Wednesday, April 11, 2007

Topic Detection (and Tracking)

One of items in my list of inquiries is Topic Detection. What is this really?

Topic Detection (and Tracking), from now on I will write it TDT, is a kind of classification task. What to classify? Textual documents. In what way TDT is different from other tasks of classification? In TDT one might expect a new class when new documents arrive. One of potential application of TDT is in classifying news stream.

In an environment such we live now, textual news come from many sources. They can come into mailboxes, in RSS news feed, in homepages, in weblogs. In original classification task, one (usually experts in the related domain) assigns to each document in the collection its class. A document might be classified to more than one class. But the main idea is the designated classes are determined by the experts, which usually don't grow (the number of classes is fixed).

In TDT, the number of classes may grow. A new class may be formed when a new document comes through RSS news feed. The published paper by Allan J et.al. in 1998 identifies state-of-the-art of TDT.

Wednesday, April 04, 2007

A Testbed for Indonesian Text Retrieval

A breakthrough in Indonesian Text Retrieval research made by a group of researcher in RMIT University, Melbourne, Australia. They develop a TREC like corpus for an objective evaluation in Indonesian Language documents.

What is a corpus? A corpus is a collection of documents that is used for evaluating performance and effectiveness of an Information Retrieval System. These evaluation includes performance and recall.

Monday, April 02, 2007

Keyword Extraction for Indonesian Language

In my previous posts, I tried to explore many technical terms related to Data or Text Mining (see [1] and [2]). One of them is Text Extraction. This term refers to the art and science of extracting parts of textual documents. In more specific sense, what can be extracted may take the forms of phrase, keywords, or concepts underlying the individual documents in the corpora.

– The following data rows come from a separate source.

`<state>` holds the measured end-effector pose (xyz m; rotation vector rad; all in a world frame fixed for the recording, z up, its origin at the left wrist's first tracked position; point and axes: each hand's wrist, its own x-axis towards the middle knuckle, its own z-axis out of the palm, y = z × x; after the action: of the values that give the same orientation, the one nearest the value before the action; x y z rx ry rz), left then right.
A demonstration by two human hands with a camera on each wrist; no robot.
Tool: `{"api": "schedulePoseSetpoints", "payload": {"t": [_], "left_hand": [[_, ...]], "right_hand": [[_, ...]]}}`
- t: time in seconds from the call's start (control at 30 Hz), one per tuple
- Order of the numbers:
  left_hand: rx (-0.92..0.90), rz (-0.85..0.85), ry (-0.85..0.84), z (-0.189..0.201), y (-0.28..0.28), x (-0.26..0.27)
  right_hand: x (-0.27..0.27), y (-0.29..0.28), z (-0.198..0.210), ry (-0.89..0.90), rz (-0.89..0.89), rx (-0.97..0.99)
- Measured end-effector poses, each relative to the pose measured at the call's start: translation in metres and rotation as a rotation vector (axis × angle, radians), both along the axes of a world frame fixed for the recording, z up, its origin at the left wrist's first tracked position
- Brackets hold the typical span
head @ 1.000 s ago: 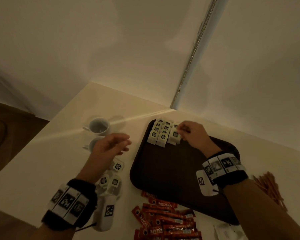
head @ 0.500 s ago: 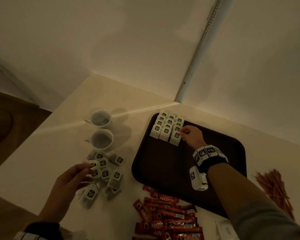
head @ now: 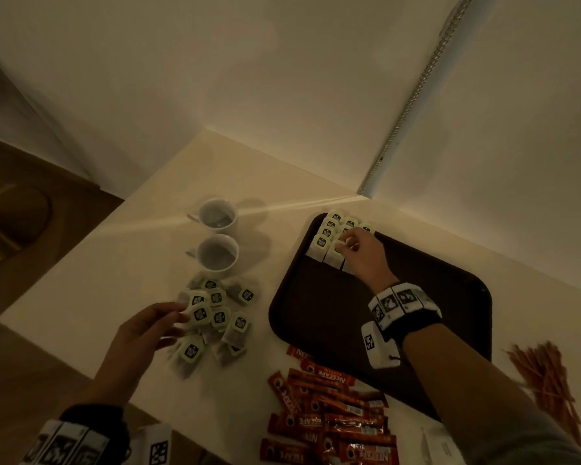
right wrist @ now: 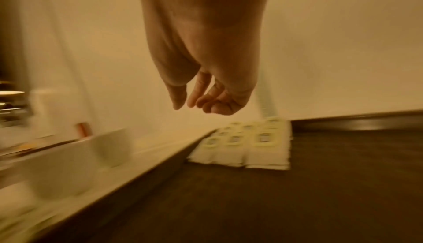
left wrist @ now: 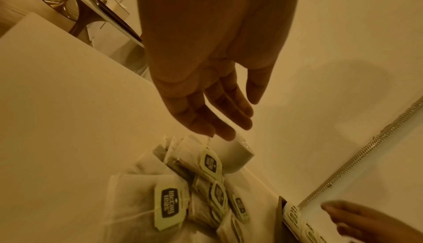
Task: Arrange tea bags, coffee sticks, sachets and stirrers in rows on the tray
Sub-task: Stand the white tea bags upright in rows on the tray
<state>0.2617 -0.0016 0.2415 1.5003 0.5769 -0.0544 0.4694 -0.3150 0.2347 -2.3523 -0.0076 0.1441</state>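
Observation:
Tea bags (head: 326,243) with pale tags lie in neat rows in the far left corner of the dark brown tray (head: 332,313). My right hand (head: 344,241) hovers over these rows, fingers loosely curled and holding nothing. The blurred right wrist view shows this hand (right wrist: 196,103) above the rows (right wrist: 251,143) and the tray (right wrist: 297,201). A loose pile of tea bags (head: 220,315) lies on the table left of the tray. My left hand (head: 178,317) reaches it with straight fingers, fingertips at one tag. In the left wrist view the hand (left wrist: 228,120) is spread above the pile (left wrist: 171,207).
Two white cups (head: 217,214) (head: 218,253) stand behind the loose pile. Red coffee sticks (head: 329,417) lie heaped at the tray's near edge. Wooden stirrers (head: 544,377) lie right of the tray. White sachets (head: 440,444) show at the bottom right. Walls meet just behind the table.
My left hand has come down from beside the cups to the loose tea bag pile. My right hand has stayed at the rows, shifting a little left over them.

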Motion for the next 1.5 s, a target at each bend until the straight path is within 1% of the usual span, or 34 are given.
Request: {"api": "schedulePoseSetpoints", "payload": {"t": [0.07, 0.13, 0.17, 0.2, 0.23, 0.3, 0.37, 0.4, 0.47, 0.6, 0.67, 0.77, 0.83, 0.93, 1.03, 1.1, 1.2, 1.23, 1.27, 1.37, 1.43, 1.5], "left_hand": [[0.053, -0.011, 0.027, 0.000, -0.002, -0.001], [0.172, -0.061, 0.040, -0.004, -0.004, -0.002], [0.279, -0.108, 0.044, -0.009, -0.004, -0.003], [0.406, -0.160, 0.054, -0.014, -0.003, -0.004], [0.531, -0.207, 0.076, -0.019, -0.003, -0.005], [0.723, -0.283, 0.190, -0.030, -0.003, -0.008], [0.854, -0.361, 0.346, -0.041, -0.005, -0.010], [0.890, -0.391, 0.403, -0.046, -0.007, -0.012], [0.923, -0.407, 0.443, -0.057, -0.009, -0.014], [0.964, -0.401, 0.434, -0.069, -0.011, -0.018], [0.976, -0.399, 0.419, -0.073, -0.008, -0.019], [0.986, -0.370, 0.371, -0.071, -0.006, -0.018], [0.963, -0.347, 0.351, -0.064, -0.007, -0.018], [0.906, -0.291, 0.307, -0.050, -0.008, -0.018], [0.781, -0.259, 0.180, -0.039, -0.009, -0.014], [0.590, -0.228, 0.143, -0.033, -0.009, -0.008], [0.139, -0.107, 0.142, -0.021, -0.011, 0.000], [0.032, -0.070, 0.131, -0.016, -0.012, 0.002], [-0.036, -0.045, 0.116, -0.011, -0.014, 0.004], [-0.150, -0.045, 0.062, 0.003, -0.017, 0.010], [-0.205, -0.077, 0.067, 0.009, -0.019, 0.017], [-0.215, -0.163, 0.103, 0.018, -0.025, 0.027]], "right_hand": [[-0.033, 0.034, 0.007, 0.005, 0.338, -0.018], [-0.068, 0.065, 0.002, 0.062, 0.701, -0.120], [-0.084, 0.079, -0.003, 0.098, 0.827, -0.197], [-0.097, 0.093, -0.008, 0.132, 0.888, -0.269], [-0.107, 0.104, -0.014, 0.151, 0.887, -0.314], [-0.121, 0.121, -0.025, 0.152, 0.807, -0.340], [-0.128, 0.133, -0.035, 0.129, 0.747, -0.380], [-0.131, 0.137, -0.039, 0.120, 0.731, -0.403], [-0.137, 0.143, -0.045, 0.115, 0.717, -0.444], [-0.146, 0.145, -0.050, 0.156, 0.714, -0.532], [-0.149, 0.144, -0.053, 0.165, 0.706, -0.527], [-0.152, 0.143, -0.054, 0.115, 0.700, -0.497], [-0.153, 0.143, -0.056, 0.107, 0.702, -0.472], [-0.153, 0.140, -0.057, 0.175, 0.695, -0.413], [-0.152, 0.136, -0.055, 0.198, 0.696, -0.370], [-0.151, 0.134, -0.055, 0.208, 0.694, -0.359], [-0.150, 0.131, -0.051, 0.230, 0.688, -0.337], [-0.149, 0.130, -0.048, 0.246, 0.692, -0.322], [-0.148, 0.129, -0.045, 0.265, 0.704, -0.304], [-0.138, 0.124, -0.022, 0.285, 0.727, -0.197], [-0.127, 0.121, 0.007, 0.277, 0.698, -0.044], [-0.116, 0.118, 0.042, 0.241, 0.709, 0.058]]}}
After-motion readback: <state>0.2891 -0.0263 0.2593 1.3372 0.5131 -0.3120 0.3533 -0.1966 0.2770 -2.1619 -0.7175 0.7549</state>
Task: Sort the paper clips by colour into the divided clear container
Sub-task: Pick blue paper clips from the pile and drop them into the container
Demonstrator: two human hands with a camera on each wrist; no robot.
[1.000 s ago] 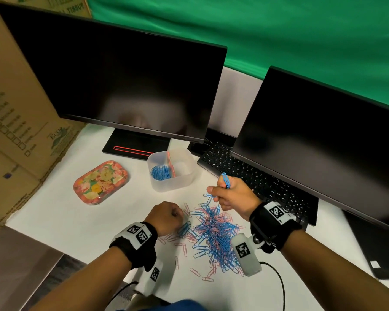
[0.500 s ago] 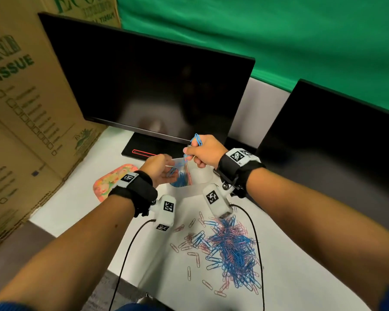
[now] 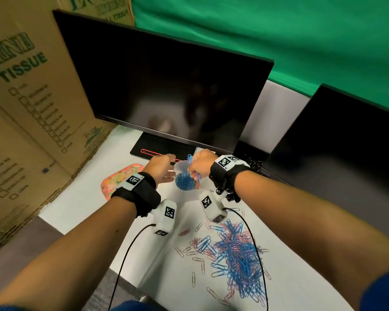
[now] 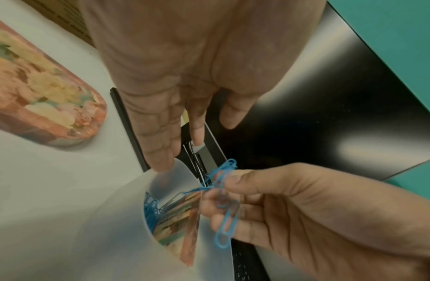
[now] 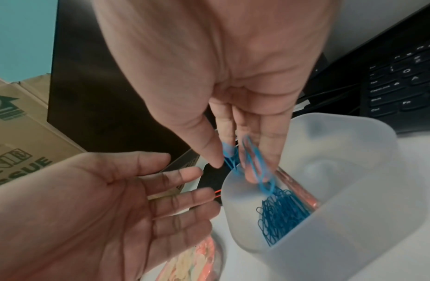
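Observation:
The frosted clear container [image 3: 184, 168] stands in front of the left monitor's base. A patterned pink divider [image 4: 185, 218] splits it, and blue clips [image 5: 281, 214] lie in the left compartment. My right hand [image 3: 192, 170] hovers over that compartment and pinches a few linked blue clips [image 5: 252, 159] between thumb and fingers; they dangle toward the blue heap. My left hand [image 3: 170, 168] is open with straight fingers, its fingertips [image 4: 161, 165] at the container's left rim. A mixed pile of blue and pink clips [image 3: 234, 250] lies on the white table near me.
A floral tin lid [image 3: 119, 180] lies left of the container. Two dark monitors [image 3: 166, 97] stand behind, with a black keyboard [image 5: 401, 85] to the right. Cardboard boxes [image 3: 20, 108] wall off the left side. Wrist-camera cables trail over the table's near edge.
Both hands moved from the clip pile up to the container. The left hand has opened its fingers beside the rim; the right hand has lowered its blue clips over the left compartment.

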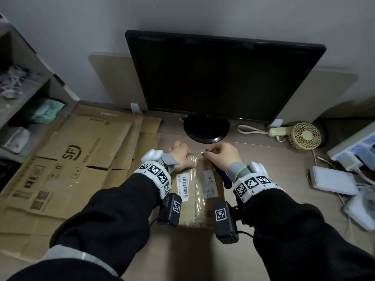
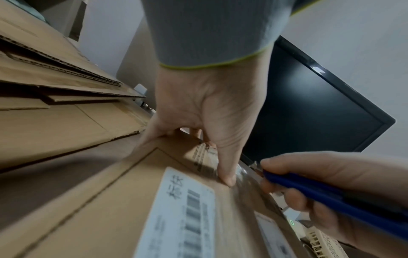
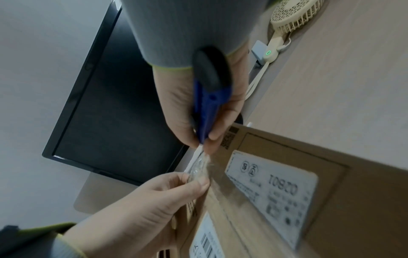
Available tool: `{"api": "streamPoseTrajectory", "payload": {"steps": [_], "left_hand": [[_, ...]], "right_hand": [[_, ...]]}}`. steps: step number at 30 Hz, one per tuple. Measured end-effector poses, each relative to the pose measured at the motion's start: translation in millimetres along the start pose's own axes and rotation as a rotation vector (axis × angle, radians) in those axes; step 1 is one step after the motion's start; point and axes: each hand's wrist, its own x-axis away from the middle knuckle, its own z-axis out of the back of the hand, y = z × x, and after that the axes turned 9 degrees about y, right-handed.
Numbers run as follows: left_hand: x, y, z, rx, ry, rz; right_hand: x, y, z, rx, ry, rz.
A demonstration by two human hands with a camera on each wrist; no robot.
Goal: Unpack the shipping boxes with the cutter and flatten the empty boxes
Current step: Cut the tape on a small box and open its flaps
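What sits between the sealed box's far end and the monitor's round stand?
In the head view, only a short bare strip of desk shows between the box and the monitor stand; both hands partly hide it.

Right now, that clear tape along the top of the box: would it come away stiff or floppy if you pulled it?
Probably floppy: the clear tape already looks crumpled where the right hand works the blue cutter at the far edge of the shipping box. It likely clings and stretches, since its glossy strip lies flat along the seam. The left hand steadies the box.
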Motion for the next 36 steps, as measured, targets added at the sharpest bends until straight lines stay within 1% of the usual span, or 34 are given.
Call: {"api": "streamPoseTrajectory", "payload": {"steps": [3, 5, 8, 10, 13, 15, 18, 23, 27, 31, 36], "left_hand": [[-1.1, -2.5, 3.2, -0.003, 0.128, 0.081], [-1.3, -5.7, 2.5, 0.047, 0.205, 0.137], [-6.5, -13.2, 2.3, 0.167, 0.269, 0.165], [-9.7, -13.8, 5.9, 0.206, 0.291, 0.151], [-12.4, -15.3, 11.5, 0.24, 0.27, 0.108], [-15.1, -20.1, 9.3, 0.318, 0.253, 0.104], [-18.7, -26.3, 3.5, 0.443, 0.247, 0.105], [-25.1, -31.1, 3.1, 0.552, 0.163, 0.109], [-29.2, -34.2, 1.1, 0.556, 0.129, 0.121], [-29.0, -34.5, 1.2, 0.517, 0.128, 0.122], [-27.9, -31.5, 2.3, 0.511, 0.122, 0.129]], "right_hand": [[0.6, -6.4, -3.7, -0.048, 0.003, 0.008], [0.0, -9.5, -9.4, -0.044, -0.01, 0.03], [0.6, -15.6, -19.3, -0.022, -0.042, 0.026], [0.2, -16.9, -24.5, -0.022, -0.066, 0.021], [-2.6, -21.3, -31.4, -0.001, -0.087, 0.016], [-6.3, -26.3, -34.9, 0.034, -0.086, 0.034], [-10.8, -35.8, -37.6, 0.09, -0.052, 0.096], [-16.8, -45.9, -43.4, 0.204, -0.027, 0.169], [-19.0, -47.7, -49.5, 0.262, -0.014, 0.174], [-15.2, -50.7, -52.7, 0.29, 0.016, 0.185], [-9.6, -56.5, -51.1, 0.336, 0.01, 0.198]]}}
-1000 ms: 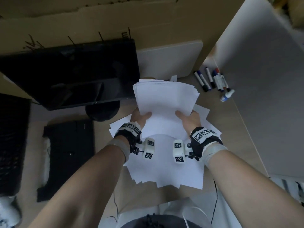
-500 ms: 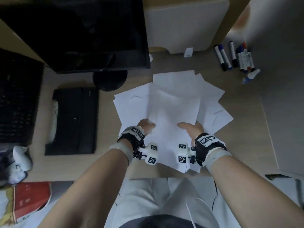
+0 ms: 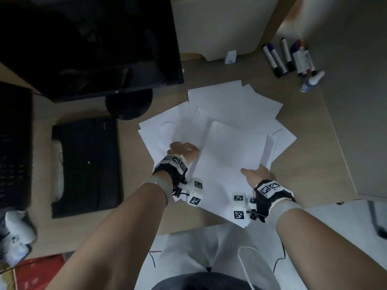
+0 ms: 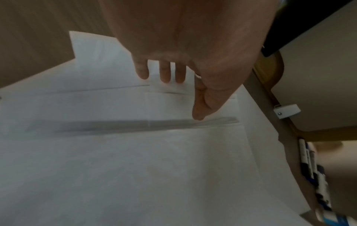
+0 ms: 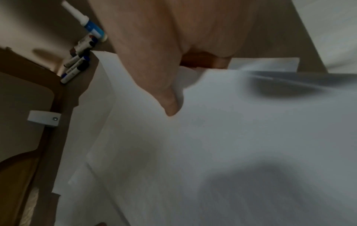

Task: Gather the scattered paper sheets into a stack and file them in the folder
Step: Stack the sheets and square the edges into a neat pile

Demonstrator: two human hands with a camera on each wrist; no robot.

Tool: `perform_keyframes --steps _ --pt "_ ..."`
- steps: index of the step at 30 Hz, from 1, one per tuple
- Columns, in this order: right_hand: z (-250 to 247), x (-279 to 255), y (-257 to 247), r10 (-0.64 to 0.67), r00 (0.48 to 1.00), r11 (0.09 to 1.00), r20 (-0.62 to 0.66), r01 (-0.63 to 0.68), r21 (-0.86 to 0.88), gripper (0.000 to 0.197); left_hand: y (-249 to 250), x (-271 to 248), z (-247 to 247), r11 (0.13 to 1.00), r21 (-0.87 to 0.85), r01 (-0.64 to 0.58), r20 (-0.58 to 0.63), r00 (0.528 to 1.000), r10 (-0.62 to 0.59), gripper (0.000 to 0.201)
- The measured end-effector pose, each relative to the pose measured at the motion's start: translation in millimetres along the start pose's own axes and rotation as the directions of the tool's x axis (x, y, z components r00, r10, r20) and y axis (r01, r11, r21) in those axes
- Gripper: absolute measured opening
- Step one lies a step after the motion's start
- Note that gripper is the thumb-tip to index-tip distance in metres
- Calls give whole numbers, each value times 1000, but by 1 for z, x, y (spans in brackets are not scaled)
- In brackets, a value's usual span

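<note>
The stack of paper that was lifted up toward the camera a second ago has been brought down onto the counter (image 3: 303, 176), and the view has tipped lower over it. The paper sheets (image 3: 232, 151) are now spread in a loose fan on the wood, corners pointing every way, with one neater bundle lying on top toward the near right.

The left hand (image 3: 182, 151) is seen at the fan's left side, fingers (image 4: 164, 73) stretched out straight and relaxed over the sheets, nothing gripped; the left wrist view shows the thumb reaching toward the edge of the upper bundle. The right hand (image 3: 254, 174) is clamped on the near right edge of that bundle: the thumb is laid on top, and the fingers are hidden beneath the paper.

A dark monitor (image 3: 88, 45) stands at the far left, with a black keyboard (image 3: 88, 166) beside the sheets. Markers (image 3: 291, 57) and a small blue-and-white bottle (image 3: 312, 81) lie at the far right, well apart from the paper. No folder can be picked out for certain.
</note>
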State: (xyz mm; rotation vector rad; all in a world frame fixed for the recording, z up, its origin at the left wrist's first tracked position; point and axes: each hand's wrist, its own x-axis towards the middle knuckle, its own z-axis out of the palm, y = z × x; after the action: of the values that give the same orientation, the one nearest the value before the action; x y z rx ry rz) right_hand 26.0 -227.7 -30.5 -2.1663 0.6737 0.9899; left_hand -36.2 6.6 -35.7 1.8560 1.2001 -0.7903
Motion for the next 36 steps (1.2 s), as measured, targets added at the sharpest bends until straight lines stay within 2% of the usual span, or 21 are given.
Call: perform_keyframes --steps 1,3,6,8,12,14,16,17,21,24,27,30,33,36 --pt "-1 -1 -1 -6 1000 1000 -10 6 -16 66 5 -1 -4 1000 -4 3 9 1000 -3 24" --pt "-3 -3 -3 -29 999 998 -15 28 -48 62 13 -2 -10 1000 -16 -9 19 1000 9 42" --pt "-3 -10 -14 -112 994 991 11 113 -69 37 11 4 -12 999 -27 -20 27 999 21 73" --pt "-4 -12 -24 -162 986 978 43 167 -128 35 12 7 -16 997 -71 -8 40 999 11 81" --pt "-14 -3 -38 -172 984 971 50 178 -157 25 16 19 -19 999 23 31 103 994 -33 84" --pt "-21 8 -41 -169 985 972 24 171 -163 20 19 23 -16 998 50 45 99 994 -49 75" --pt "-28 17 -47 -223 975 945 24 222 -239 15 21 26 -8 994 92 50 120 991 -60 61" --pt "-30 23 -51 -241 970 928 36 241 -285 12 23 27 -2 992 110 65 123 989 -79 62" --pt "-39 45 -56 -250 963 885 100 269 -380 15 15 58 30 986 -27 164 77 984 -162 94" --pt "-46 59 -58 -233 961 885 152 274 -376 17 32 27 28 952 -239 191 80 981 -177 110" --pt "-49 67 -58 -211 960 888 183 266 -375 18 46 -4 31 960 -198 196 99 979 -179 91" --pt "-46 75 -54 -207 957 904 203 266 -334 22 43 -10 46 973 -103 204 102 976 -194 87" --pt "-46 81 -60 -222 948 878 226 295 -377 8 36 -17 49 982 -101 160 -30 986 -164 54" --pt "-57 77 -74 -265 948 847 178 317 -427 14 21 -23 38 970 -176 167 -112 976 -188 38"
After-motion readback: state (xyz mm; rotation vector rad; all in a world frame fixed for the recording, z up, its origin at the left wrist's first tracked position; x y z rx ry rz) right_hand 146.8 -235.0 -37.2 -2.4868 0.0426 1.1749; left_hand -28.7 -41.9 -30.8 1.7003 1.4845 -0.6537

Many scientists has tried many techniques to extract textual knowledge from documents. One of them is KEA (Keyword Extraction Algorithm). In their paper, KEA is said can be used to extract textual parts of any language, as long as the documents are stored in text format. KEA uses Unicode encoding, that supports virtually all possible character encodings in earth. I am curious about this statement, so I started to search the net for any research that has been conducted to use KEA in extracting documents in Indonesian Language. So far, I found no one has done this kind of research. Instead my elaboration led me to find Indonesian Stemming paper by a team in Melbourne.

Therefore I am now doing this research. I tried to find out whether KEA's statement is still valid for the case of Indonesian Language extraction.

This is an introduction for my planned scientific paper on Text Extraction.

Thursday, March 29, 2007

What is Ontology?

Ontology is, in simplest form, the science of representing knowledge.

Many years ago, when computer is gaining broader use, Ontology was discussed in terms of Knowledge Representation. That is how knowledge is stored in machines (i.e. computers).

I am googling by entering "ontology" as keywords, and from what Google gave, I picked at least three results I planned to explore further.

  1. OWL Web Ontology Language Overview

  2. Ontology. Based on well-known John F. Sowa's book.

  3. Ontology (computer science) - Wikipedia, the free encyclopedia

  4. What is an Ontology? by Tom Gruber of Stanford University's Knowledge Systems Lab.

  5. Ontology. A resource guide for philosophers

In recent years, where XML is gathering more attention, Ontology and Semantic Web is chained together. My research interest is in some sense related to Semantic Web research.

Friday, March 23, 2007

Criticize!

Try take 2 to 5 papers you have downloaded, read them, and write a review of them. Analyze, Compare, Contrast, and Criticize.

What are these all about?

Kenapa.. ada apakah dengan Association Rules in Text Mining?

Can we use it to find semantic underlying the corresponding paragraph?

What about Inference Rules?

What are the problems in Text Understanding?